Work order - Search the entries for lines that contain the word "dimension", and report each one found.

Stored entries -
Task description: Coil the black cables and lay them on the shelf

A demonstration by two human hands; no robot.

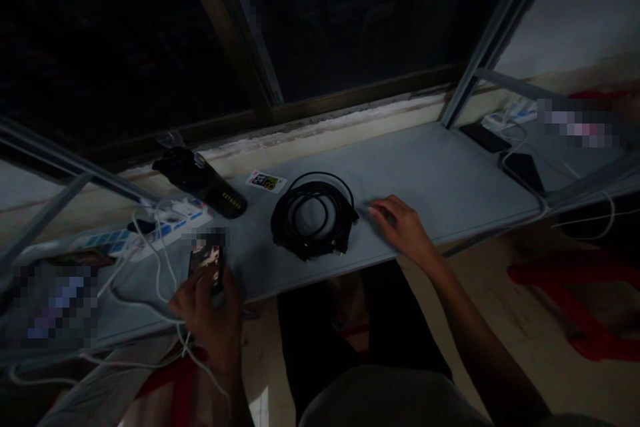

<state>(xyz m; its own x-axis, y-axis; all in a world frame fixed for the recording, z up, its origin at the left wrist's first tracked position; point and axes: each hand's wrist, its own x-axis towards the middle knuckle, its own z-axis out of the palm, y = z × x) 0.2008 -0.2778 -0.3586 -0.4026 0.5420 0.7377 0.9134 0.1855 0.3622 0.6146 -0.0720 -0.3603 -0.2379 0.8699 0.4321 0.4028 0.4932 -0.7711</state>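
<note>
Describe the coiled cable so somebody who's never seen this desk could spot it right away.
Start at the dark window and the grey desk running beneath it. On the desk, between the person's left hand and right hand, lies a coil of black cable. Its loops form a round bundle with an open middle, unlike the black bottle and flat card toward its left.

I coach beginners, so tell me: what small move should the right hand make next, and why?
Probably a short reach leftward to grip the coiled black cable: the right hand is just beside it, not touching, with nothing visible in its grasp, while the left hand is at the phone.
</note>
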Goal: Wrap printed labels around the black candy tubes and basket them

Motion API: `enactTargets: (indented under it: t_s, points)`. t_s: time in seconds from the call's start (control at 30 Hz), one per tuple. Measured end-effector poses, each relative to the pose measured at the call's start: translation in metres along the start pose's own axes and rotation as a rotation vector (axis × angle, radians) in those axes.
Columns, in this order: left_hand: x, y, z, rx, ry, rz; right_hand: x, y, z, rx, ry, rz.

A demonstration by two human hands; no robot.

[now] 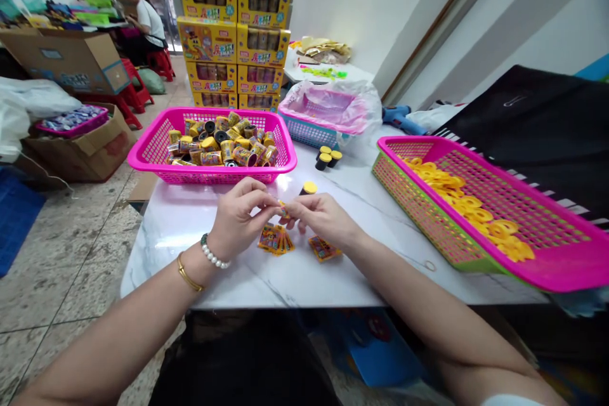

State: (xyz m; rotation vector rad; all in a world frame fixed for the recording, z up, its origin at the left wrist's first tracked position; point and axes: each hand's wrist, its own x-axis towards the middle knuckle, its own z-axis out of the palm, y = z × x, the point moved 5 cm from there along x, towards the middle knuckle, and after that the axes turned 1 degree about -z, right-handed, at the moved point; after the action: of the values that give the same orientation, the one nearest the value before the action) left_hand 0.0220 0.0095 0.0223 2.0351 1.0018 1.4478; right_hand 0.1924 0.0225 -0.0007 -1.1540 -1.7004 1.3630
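My left hand (pixel 240 216) and my right hand (pixel 323 219) meet over a white marble table (pixel 190 241), their fingertips pinching a small orange-and-yellow printed piece (pixel 284 210), mostly hidden by my fingers. Just beyond my right fingers stands a black cylinder with a yellow cap (pixel 308 188). Below my hands lie a fanned pile of printed cards (pixel 276 240) and a separate card (pixel 323 248). Neither hand touches these. A pink basket of small printed cylinders (pixel 212 171) sits ahead of my left hand.
Several capped cylinders (pixel 328 157) stand beyond my right hand. To the right, a pink-and-green basket (pixel 428 203) holds yellow rings. Behind stand a plastic-lined basket (pixel 309 120) and stacked yellow cartons (pixel 233 32). At back left, a seated person (pixel 143 22) works near cardboard boxes (pixel 71 60).
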Motion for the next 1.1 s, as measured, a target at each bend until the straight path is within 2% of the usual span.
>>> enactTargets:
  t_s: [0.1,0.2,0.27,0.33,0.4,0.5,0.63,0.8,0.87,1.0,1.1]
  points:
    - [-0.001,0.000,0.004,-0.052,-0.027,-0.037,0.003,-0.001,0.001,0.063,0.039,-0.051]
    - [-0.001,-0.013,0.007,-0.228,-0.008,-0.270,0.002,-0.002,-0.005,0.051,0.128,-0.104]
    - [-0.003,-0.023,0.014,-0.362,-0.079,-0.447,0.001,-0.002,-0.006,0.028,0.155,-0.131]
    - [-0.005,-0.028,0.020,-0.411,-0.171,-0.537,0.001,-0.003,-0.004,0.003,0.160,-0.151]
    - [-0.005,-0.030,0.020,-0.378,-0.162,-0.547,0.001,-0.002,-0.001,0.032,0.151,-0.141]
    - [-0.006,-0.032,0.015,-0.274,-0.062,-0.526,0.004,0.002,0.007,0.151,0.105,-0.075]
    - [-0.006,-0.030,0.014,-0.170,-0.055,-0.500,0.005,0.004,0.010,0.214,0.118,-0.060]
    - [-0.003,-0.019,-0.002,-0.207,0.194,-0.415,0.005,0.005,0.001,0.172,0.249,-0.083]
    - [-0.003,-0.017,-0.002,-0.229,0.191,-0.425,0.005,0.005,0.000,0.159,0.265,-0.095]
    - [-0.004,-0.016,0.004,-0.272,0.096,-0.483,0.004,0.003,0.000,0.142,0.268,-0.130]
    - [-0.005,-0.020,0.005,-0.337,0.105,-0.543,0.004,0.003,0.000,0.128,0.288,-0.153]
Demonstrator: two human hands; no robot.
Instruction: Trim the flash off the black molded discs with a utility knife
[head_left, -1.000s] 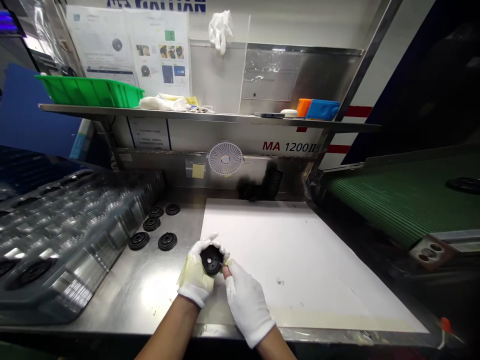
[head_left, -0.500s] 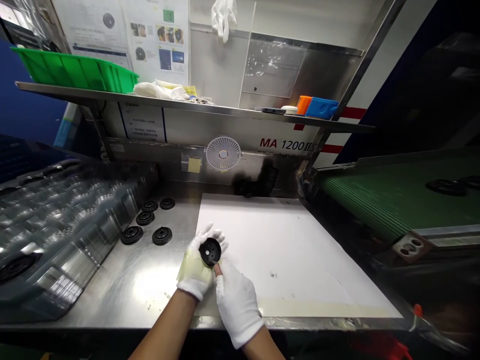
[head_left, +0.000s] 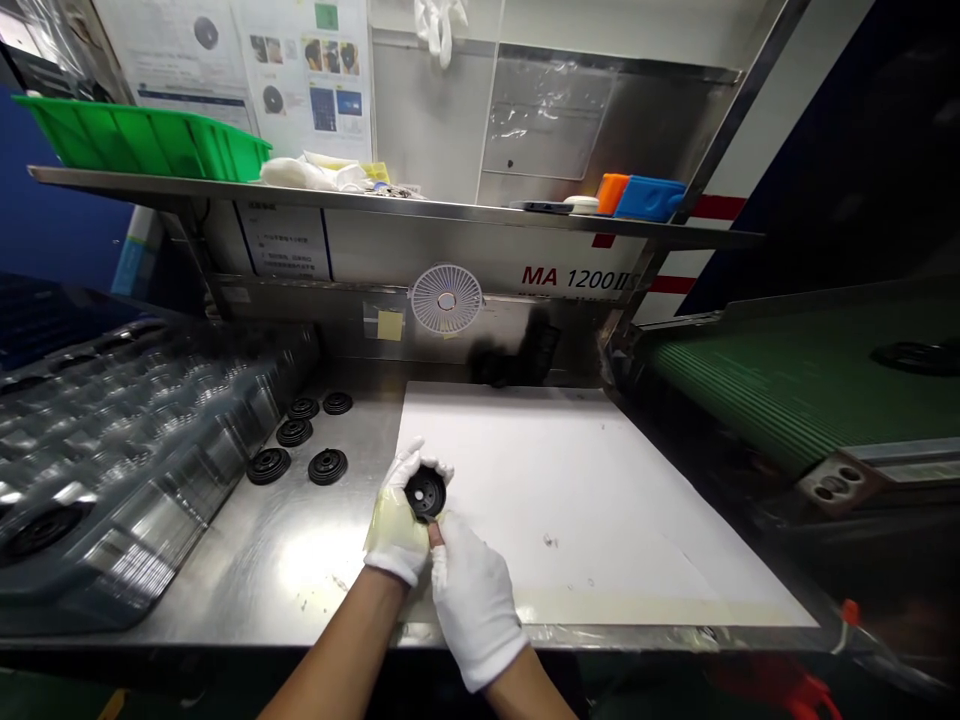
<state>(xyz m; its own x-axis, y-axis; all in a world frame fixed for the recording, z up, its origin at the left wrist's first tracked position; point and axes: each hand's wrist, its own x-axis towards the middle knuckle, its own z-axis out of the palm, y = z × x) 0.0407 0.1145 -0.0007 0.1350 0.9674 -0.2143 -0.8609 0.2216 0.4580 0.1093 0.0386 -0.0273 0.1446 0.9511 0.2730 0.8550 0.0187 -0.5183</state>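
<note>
Here, clasped black disc (head_left: 431,490) in left hand (head_left: 394,522) with curled fingers, bunched right hand (head_left: 475,600) at its near rim

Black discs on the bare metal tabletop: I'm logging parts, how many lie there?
5: back-left disc, back-right disc, middle disc, front-left disc, front-right disc, right of the plastic tray. The tray may hide more.

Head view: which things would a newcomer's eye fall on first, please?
Probably the gloved left hand, holding a round black part at lower centre, with the gloved right hand at its lower edge. Then the bright green bin, upper left on the metal shelf, and the green belt at right.
</note>
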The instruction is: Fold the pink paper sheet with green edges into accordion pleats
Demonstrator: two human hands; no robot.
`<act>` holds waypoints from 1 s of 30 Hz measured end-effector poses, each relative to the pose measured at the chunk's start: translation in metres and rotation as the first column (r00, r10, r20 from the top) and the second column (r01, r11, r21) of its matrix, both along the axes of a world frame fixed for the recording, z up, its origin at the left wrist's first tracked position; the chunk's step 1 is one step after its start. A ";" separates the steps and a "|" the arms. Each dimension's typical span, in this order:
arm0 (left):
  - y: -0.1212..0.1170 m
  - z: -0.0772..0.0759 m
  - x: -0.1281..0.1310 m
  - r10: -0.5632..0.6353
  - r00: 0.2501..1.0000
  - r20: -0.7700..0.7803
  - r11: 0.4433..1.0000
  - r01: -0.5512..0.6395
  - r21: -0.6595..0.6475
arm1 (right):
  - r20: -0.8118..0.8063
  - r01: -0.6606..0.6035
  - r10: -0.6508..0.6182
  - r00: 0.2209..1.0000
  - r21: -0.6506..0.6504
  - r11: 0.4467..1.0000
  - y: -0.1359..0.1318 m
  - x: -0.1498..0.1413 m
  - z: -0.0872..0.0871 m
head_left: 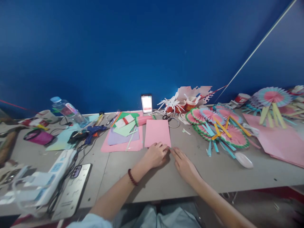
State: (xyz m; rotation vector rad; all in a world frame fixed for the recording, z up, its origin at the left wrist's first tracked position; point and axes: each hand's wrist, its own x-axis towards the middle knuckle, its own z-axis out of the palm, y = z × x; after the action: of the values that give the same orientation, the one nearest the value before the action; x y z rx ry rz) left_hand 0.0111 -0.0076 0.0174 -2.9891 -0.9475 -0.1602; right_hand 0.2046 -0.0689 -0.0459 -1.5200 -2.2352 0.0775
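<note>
A sheet of pink paper (157, 131) lies on the table in front of me, its near edge under my fingers. My left hand (157, 155), with a dark red bead bracelet (132, 177) on the wrist, is closed on that near edge with curled fingers. At the near right corner, the fingers of my right hand (182, 161) press together on the same sheet. The two hands almost meet there, and they hide part of the edge. Just left of the sheet sits a stack of coloured paper (122, 146), with a white packet (124, 121) on top.
Folded paper fans (235, 134) and a white spoon-like piece (244, 160) lie to the right, beside pink sheets (280, 142). Scissors (165, 117) and a lit phone (146, 104) are behind. On the left are a glue gun (93, 131), power strip (57, 174), another phone (73, 190) and bottle (68, 110).
</note>
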 end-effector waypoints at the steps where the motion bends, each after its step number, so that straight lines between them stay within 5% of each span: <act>1: 0.000 0.000 0.000 -0.002 1.000 0.002 1.000 0.002 -0.002 | 0.004 0.005 -0.005 1.000 0.002 1.000 0.000 0.000 0.000; 10: 0.004 -0.008 -0.001 0.015 0.999 0.044 1.000 -0.015 0.008 | -0.014 0.021 -0.021 1.000 0.008 1.000 0.000 -0.003 0.000; 23: 0.007 -0.014 0.002 0.180 0.930 0.322 0.981 -0.146 -0.127 | -0.365 -0.037 -0.033 0.930 -0.184 0.982 0.028 0.011 0.031; 26: 0.009 -0.001 0.001 0.272 0.843 0.465 0.943 -0.138 -0.302 | -0.445 -0.083 -0.017 0.896 -0.204 0.975 0.046 0.010 0.047; 30: 0.015 0.032 -0.006 0.464 0.611 0.641 0.793 0.037 -0.609 | -0.569 -0.106 0.021 0.822 -0.116 0.988 0.064 0.012 0.085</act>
State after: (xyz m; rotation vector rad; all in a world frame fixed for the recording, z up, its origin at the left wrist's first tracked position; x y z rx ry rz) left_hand 0.0053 0.0078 0.0491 -3.2413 -1.6952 -1.5435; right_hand 0.2166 -0.0051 0.0389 -1.2680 -1.8166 0.6413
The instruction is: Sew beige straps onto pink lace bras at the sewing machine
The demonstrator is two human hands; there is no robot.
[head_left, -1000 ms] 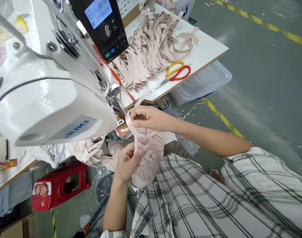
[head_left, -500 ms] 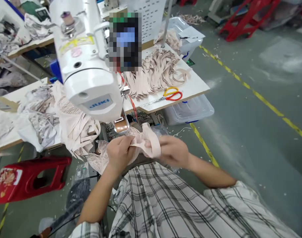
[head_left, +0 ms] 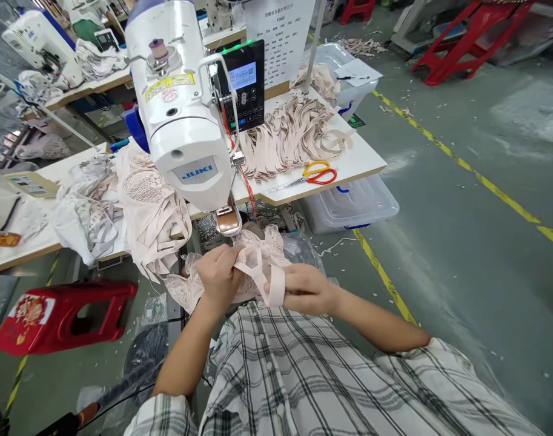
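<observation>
A pale pink lace bra (head_left: pixel 271 239) hangs in front of my body, below the sewing machine's front end. My left hand (head_left: pixel 219 272) is closed on its edge, thumb on top, with lace also showing to the left of the wrist. My right hand (head_left: pixel 310 289) grips a smooth pink strap (head_left: pixel 277 286), which bends in a loop in front of the fingers. Between both hands a narrow band of the bra is stretched. The right fingertips are partly hidden behind the strap.
A white sewing machine (head_left: pixel 189 145) with a control screen (head_left: pixel 243 79) stands ahead. Cut pink straps (head_left: pixel 280 142) and red-and-yellow scissors (head_left: pixel 319 174) lie on its table. More lace bras (head_left: pixel 151 206) are heaped left, above a red stool (head_left: pixel 67 318). A plastic bin (head_left: pixel 353 206) sits at right.
My right hand has come slightly left and down, and the strap loop with it. More of the bra's lace shows behind the hands. The view has shifted, so the machine appears farther right.
</observation>
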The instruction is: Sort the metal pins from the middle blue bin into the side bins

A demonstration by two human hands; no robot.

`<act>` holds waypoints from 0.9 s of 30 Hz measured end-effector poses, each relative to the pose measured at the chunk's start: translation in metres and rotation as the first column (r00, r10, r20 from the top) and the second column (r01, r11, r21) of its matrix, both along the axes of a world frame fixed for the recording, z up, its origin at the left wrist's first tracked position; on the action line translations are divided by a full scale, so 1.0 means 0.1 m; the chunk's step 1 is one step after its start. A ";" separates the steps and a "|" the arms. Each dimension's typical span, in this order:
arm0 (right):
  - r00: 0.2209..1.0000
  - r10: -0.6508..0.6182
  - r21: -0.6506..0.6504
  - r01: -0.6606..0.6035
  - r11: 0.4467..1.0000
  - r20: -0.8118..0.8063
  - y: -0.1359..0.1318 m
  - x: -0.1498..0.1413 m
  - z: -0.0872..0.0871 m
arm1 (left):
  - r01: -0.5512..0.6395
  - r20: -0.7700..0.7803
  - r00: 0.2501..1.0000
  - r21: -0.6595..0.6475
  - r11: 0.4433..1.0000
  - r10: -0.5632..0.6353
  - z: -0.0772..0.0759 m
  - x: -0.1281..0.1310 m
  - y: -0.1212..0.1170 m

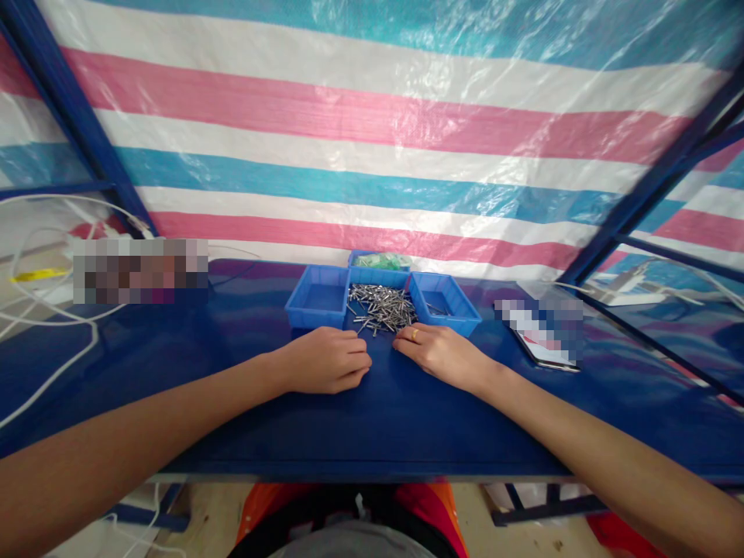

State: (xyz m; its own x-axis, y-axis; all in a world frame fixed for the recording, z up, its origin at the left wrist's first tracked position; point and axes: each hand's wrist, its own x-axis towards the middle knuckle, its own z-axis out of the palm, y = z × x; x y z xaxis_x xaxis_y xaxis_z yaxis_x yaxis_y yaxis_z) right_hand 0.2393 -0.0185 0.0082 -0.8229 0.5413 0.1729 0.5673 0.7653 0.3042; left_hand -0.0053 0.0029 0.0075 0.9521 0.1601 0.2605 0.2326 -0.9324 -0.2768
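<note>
A heap of several small silvery metal pins (382, 306) lies on the blue table (372, 418), between two blue plastic trays. My left hand (328, 359) rests on the table just in front of the heap, fingers curled into a loose fist; nothing shows in it. My right hand (437, 350), with a ring on one finger, lies beside it, fingers bent down at the near edge of the pins. The left tray (318, 304) looks bare inside. The right tray (445, 302) holds a few pins.
A third blue tray (379, 263) with greenish contents stands behind the heap. A phone-like flat object (543, 333) lies at the right. White cables (52, 318) loop over the table's left end. A striped tarp (372, 139) closes the back, with blue frame bars on both sides.
</note>
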 end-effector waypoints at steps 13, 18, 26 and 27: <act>0.815 0.151 -0.013 -0.190 0.982 -0.559 -0.12 0.07 0.14 | -0.157 0.115 0.978 -0.149 0.976 0.175 -0.02 0.00 0.00; 0.706 0.058 -0.273 -0.347 0.897 -0.706 -0.11 -0.10 -0.02 | -0.161 0.098 0.978 -0.212 0.964 0.185 -0.04 0.07 -0.03; 0.812 -0.007 -0.423 -0.296 0.857 -0.583 -0.04 -0.11 -0.03 | -0.095 0.102 0.988 -0.178 0.979 0.115 -0.11 0.08 0.01; 0.831 -0.003 -0.429 -0.284 0.857 -0.556 -0.04 -0.10 -0.02 | -0.096 0.101 0.988 -0.179 0.979 0.116 -0.11 0.08 0.01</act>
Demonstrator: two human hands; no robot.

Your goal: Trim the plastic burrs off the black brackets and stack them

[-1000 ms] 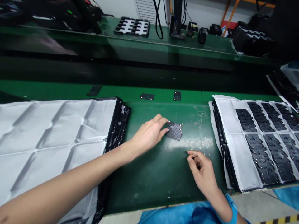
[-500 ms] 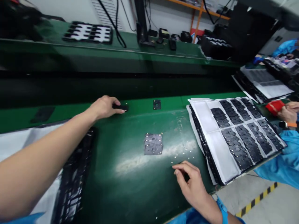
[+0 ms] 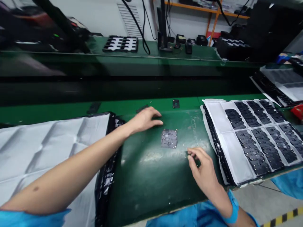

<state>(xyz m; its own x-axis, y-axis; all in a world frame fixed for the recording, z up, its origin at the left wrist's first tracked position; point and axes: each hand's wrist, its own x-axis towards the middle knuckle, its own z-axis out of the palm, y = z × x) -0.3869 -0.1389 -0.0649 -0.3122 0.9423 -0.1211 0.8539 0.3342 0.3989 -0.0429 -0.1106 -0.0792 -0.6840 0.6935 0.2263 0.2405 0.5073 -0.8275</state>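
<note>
My left hand reaches over the green bench with thumb and fingers apart, holding nothing visible. Just behind it lies a dark flat piece, partly hidden by the hand. To its right is a small group of thin dark plates with shiny contacts, overlapping in rows. My right hand hovers low at the right of these plates. Its fingers are curled, with a small gap between thumb and index tips and nothing visible between them. A single small black plate lies farther back.
At the right, a stack of white-lined trays holds rows of dark plates. Another white-lined tray stack lies under my left forearm. A raised shelf at the back carries a black-and-white tray and a monitor stand.
My left hand has let go of the black block it held and moved right, toward the plate group. The right hand's thumb and index have parted slightly. The whole view has shifted.
</note>
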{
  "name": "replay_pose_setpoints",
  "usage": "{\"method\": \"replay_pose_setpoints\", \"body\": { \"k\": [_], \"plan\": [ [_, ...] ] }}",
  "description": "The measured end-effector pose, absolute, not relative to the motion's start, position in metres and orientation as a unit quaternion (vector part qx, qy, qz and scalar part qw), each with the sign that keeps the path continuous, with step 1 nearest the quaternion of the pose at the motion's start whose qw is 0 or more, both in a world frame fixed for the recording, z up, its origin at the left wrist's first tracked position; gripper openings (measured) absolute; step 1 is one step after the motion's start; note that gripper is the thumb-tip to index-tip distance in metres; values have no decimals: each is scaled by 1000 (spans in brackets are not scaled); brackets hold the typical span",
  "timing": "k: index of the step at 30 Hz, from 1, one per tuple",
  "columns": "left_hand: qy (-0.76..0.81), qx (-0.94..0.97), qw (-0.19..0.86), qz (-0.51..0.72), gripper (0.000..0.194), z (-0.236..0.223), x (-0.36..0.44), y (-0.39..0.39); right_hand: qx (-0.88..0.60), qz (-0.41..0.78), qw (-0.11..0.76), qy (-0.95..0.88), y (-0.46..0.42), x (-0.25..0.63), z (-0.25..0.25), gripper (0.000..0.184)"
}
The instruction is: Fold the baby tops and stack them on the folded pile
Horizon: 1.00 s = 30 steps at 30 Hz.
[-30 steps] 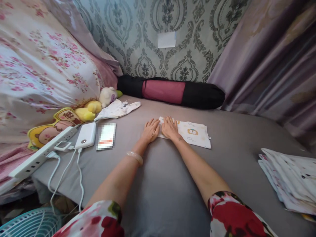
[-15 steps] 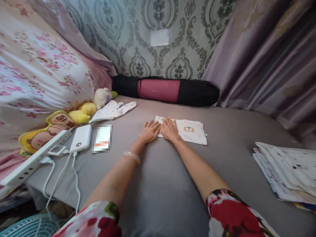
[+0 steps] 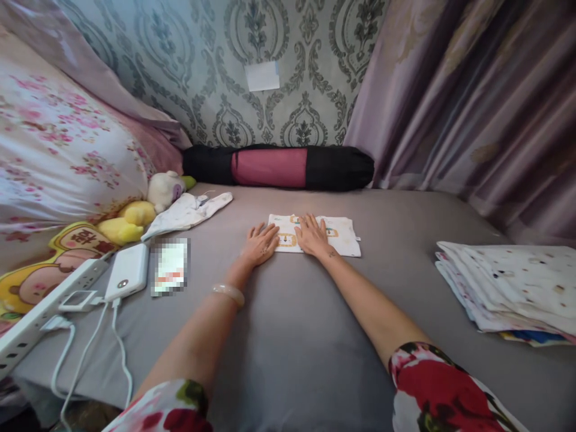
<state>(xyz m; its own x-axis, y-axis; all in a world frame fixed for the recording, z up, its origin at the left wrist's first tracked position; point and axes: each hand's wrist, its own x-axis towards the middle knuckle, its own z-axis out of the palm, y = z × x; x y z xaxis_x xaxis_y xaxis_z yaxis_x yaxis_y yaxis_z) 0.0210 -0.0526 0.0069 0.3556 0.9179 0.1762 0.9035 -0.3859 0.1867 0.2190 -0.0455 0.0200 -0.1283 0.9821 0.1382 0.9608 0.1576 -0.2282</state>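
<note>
A folded white cloth (image 3: 345, 233) with orange lion-like prints lies flat on the grey sheet (image 3: 288, 336). At its left end my left hand (image 3: 261, 245) rests with outstretched fingers, the fingertips touching the cloth's edge. My right hand (image 3: 312, 235) presses flat on the middle of the cloth, fingers spread, and covers part of the print. Neither hand grips anything. A pale bangle (image 3: 228, 293) circles my left wrist.
On the right is a stack of folded cloths (image 3: 504, 276). To the left lie a white garment (image 3: 189, 213), a power bank (image 3: 129, 270), a blurred-out card-like item (image 3: 170, 267), a power strip (image 3: 49, 312) and plush toys (image 3: 123, 225). A black-and-pink bolster (image 3: 270, 168) lines the wall.
My right hand has slid rightward over the cloth, away from my left hand, uncovering more print between them. My left hand stays at the left end. The whole view has turned right.
</note>
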Motion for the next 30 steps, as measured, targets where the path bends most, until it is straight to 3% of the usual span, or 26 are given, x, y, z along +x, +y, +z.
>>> {"method": "replay_pose_setpoints", "body": {
  "k": [18,30],
  "plan": [
    [551,825,12,125,53,5,19,-52,-646,77,116,-750,-47,228,19,57],
    [556,823,21,112,53,11,21,-55,-698,27,117,-706,-54,269,16,57]
  ]
}}
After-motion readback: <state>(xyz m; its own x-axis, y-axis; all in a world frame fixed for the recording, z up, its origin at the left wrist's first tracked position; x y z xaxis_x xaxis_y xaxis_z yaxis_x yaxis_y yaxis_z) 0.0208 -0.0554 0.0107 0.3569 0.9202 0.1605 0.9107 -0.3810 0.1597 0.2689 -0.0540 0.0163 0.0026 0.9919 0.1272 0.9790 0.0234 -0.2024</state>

Written solution -
`<act>` holds waypoints from 1 s of 30 Hz measured end-effector poses, each relative to the pose measured at the chunk's start: translation in metres and rotation as the first column (r00, r10, r20 from the top) and the second column (r01, r11, r21) of its matrix, both along the axes of a world frame fixed for the recording, z up, its origin at the left wrist's first tracked position; the chunk's step 1 is one step after its start. A ";" separates the steps and a "|" the arms. Each dimension's typical span, in this order:
`<act>` holds waypoints from 0.9 s of 30 Hz measured end-effector poses, each relative to the pose measured at the chunk's start: translation in metres and rotation as the first column (r00, r10, r20 from the top) and the second column (r01, r11, r21) of its matrix, both along the axes of a world frame fixed for the recording, z up, its origin at the left wrist's first tracked position; on the action line translations are divided by a full scale, so 1.0 means 0.1 m; the chunk's step 1 is one step after its start. A ";" separates the steps and a "|" the arms. Each dimension's typical span, in this order:

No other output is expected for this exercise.